Work instructions
Images don't belong in the copy. Output the rest of the data exactly.

Raw data
== Segment start ==

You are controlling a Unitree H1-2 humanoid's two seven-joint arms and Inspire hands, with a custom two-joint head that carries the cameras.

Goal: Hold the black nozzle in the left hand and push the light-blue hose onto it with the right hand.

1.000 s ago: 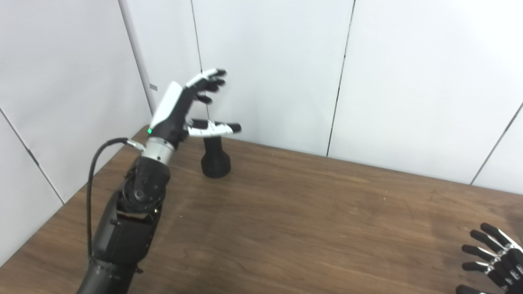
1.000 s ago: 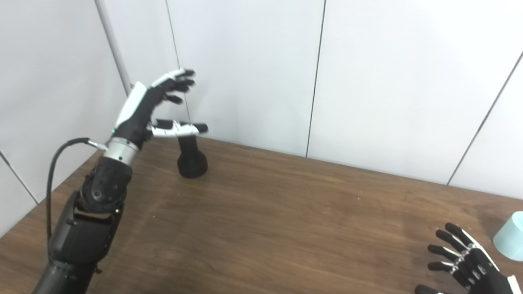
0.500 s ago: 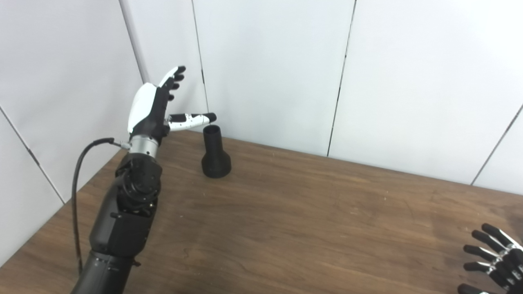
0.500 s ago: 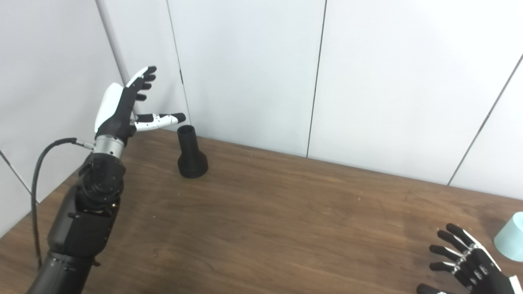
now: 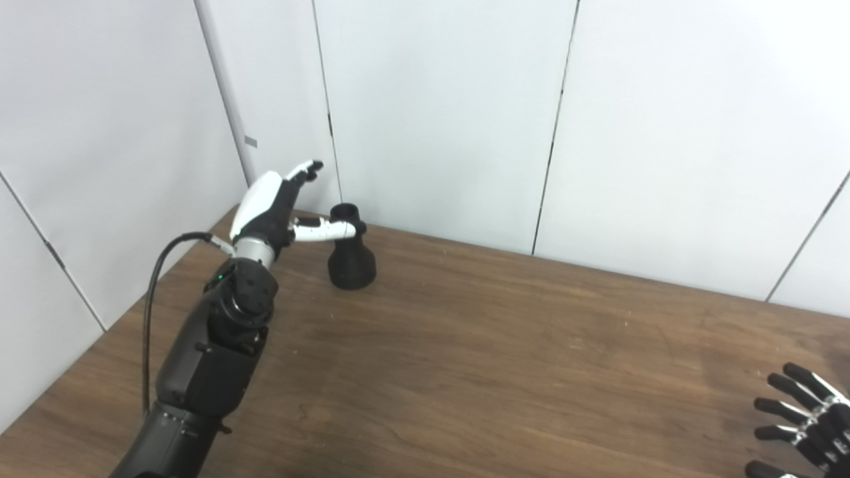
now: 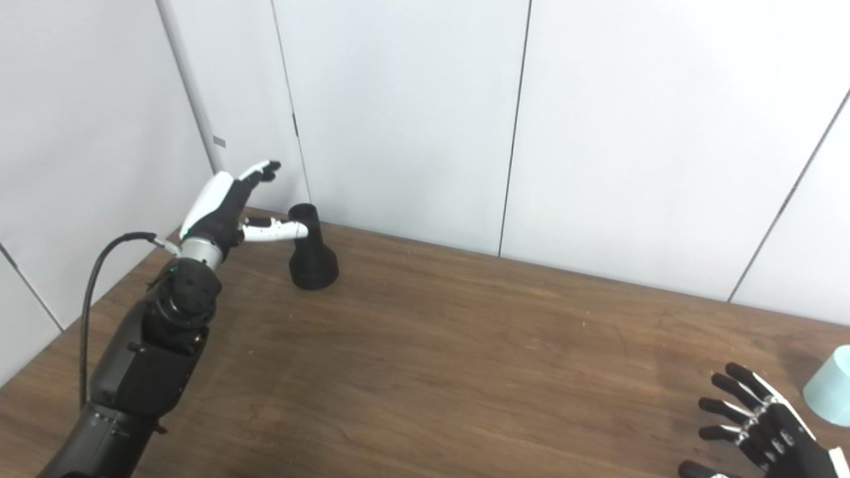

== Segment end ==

Response to this task
You are controlling a Unitree H1-2 humanoid's two seven-joint arms and Inspire hands, with a custom two-joint head that carries the cameras.

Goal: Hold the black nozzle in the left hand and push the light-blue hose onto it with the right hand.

1.000 s ago: 
1.000 s ago: 
0.500 s ago: 
0.500 s ago: 
now: 
now: 

The work on this exercise has been completed.